October 24, 2016 | Backgrounder on Energy and Environment
In June 2016, the U.S. Geological Survey discovered that Colorado has 40 times more technically recoverable natural gas resources than previously estimated, located in the Piceance Basin. Yet these vast resources are not reflected in recent federal land management plans for the region that could be in effect for over a decade. The federal government owns over 640 million acres and 700 million acres in mineral rights below the surface. As just a small piece of the federal estate, the Mancos Shale discovery in the Piceance Basin represents tremendous economic potential, but also demonstrates the inadequacies of federal land ownership and policies. Local land-use issues, and undoubtedly highly contentious ones, should not need to wait for the U.S. Congress or a federal agency to weigh multiple land-use choices. A Washington-centric approach to management stifles creative, collaborative solutions to competing interests that could be resolved at local, state, or regional levels without the added baggage of national political battles and federal regulatory processes. While states and local communities may not always make perfect decisions, the best environmental policies are site and situation specific and emanate from liberty.
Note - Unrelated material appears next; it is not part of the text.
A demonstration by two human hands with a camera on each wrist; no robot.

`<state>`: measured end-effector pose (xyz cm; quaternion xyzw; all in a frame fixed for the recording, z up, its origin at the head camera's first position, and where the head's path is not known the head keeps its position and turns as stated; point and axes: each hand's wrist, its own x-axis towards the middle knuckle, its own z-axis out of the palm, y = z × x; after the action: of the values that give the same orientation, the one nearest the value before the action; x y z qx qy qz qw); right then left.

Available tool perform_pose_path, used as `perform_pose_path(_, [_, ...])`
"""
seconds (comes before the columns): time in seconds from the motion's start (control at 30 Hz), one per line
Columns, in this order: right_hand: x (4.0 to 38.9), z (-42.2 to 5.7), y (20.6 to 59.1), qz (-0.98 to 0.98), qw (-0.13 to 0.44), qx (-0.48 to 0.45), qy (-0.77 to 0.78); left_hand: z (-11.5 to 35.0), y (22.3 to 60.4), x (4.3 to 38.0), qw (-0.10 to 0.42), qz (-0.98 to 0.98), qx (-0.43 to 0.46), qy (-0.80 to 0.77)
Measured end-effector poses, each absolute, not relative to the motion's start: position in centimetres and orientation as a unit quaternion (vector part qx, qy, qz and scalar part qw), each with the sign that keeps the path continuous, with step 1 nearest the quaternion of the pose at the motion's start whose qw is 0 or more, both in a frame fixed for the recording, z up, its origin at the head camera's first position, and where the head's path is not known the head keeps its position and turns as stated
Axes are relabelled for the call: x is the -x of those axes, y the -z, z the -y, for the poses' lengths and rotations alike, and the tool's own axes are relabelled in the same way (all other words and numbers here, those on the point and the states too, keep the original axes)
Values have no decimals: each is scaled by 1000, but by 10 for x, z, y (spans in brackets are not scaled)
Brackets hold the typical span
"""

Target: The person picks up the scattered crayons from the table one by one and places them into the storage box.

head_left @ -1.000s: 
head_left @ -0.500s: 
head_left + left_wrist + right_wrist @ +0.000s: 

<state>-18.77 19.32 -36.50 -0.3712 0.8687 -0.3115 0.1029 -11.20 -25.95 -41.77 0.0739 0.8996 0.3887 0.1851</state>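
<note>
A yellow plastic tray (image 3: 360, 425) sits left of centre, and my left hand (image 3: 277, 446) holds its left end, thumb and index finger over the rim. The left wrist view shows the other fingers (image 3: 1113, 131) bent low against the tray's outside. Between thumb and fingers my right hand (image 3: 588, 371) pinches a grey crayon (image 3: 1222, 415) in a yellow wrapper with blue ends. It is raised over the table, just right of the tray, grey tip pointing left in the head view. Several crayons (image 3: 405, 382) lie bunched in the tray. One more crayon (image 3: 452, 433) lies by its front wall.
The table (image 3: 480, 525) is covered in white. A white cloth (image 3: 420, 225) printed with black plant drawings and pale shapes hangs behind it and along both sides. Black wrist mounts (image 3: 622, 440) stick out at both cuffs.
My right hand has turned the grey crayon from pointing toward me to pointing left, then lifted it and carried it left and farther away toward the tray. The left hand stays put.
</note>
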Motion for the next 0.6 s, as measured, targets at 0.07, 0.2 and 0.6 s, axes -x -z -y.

The U.S. Geological Survey (USGS) discovered this past June that Colorado has 40 times more technically recoverable natural gas resources than previously estimated. The discovery makes Colorado’s Mancos Shale in the Piceance Basin the second-largest known shale reserve in the country (after Pennsylvania), assessed by the USGS with over 66 trillion cubic feet of gas, 74 million barrels of shale oil, and 45 million barrels of natural gas liquids. Prior to this most recent discovery, the USGS estimated that the area held only 1.6 trillion cubic feet of technically recoverable natural gas and provided no estimates for oil. Yet these vast resources are not reflected in recent federal land-management plans for the region, which could be in effect for over a decade.
A U.S. Forest Service resource management plan published in December 2015, and an accompanying environmental impact statement from the Bureau of Land Management in August 2016, do not account for the recently discovered resources. Instead, the agencies tightly restricted access for both future and existing leases to the oil and gas industry, reflecting the Obama Administration’s “keep it in the ground” approach. Just as important, these federal plans take decisions for competing land uses out of the hands of the individuals most affected by them. Federal managers, competent or otherwise, do not have the same incentives to manage local lands effectively, nor do they have the flexibility to pursue creative solutions.
The new estimates in Colorado and the associated federal management plans serve as a call for Congress to empower states and private individuals to manage energy and environmental decisions on many federal lands, not just those in Colorado but across the federal estate. Ultimately, Congress and the next Administration should identify federal lands to be transitioned to state and local control and sold to private individuals. In the meantime, Congress should open access to resource management on lands that are not part of the national park system, or congressionally designated areas, and allow states to review and permit activities on federal lands within their respective state, whether it is natural resource development, recreation, or grazing. Devolved responsibility would allow more efficient and accountable management and would free federal resources for more pressing issues.
Though the economic potential for Colorado’s natural resources is great, federal bureaucracy stifles development by drastically curtailing where and how companies can access oil and gas resources in the Colorado Mancos Shale region. Much of the Mancos Shale falls under lands managed by the Forest Service (under the Department of Agriculture), which collaborates with the Bureau of Land Management (BLM, under the Department of the Interior) to manage oil and gas resources. The Forest Service defines the lands available and the conditions for oil and gas development (among other uses) in management plans. The BLM then conducts and administers leases. Such plans generally govern resource management between 15 years and 20 years.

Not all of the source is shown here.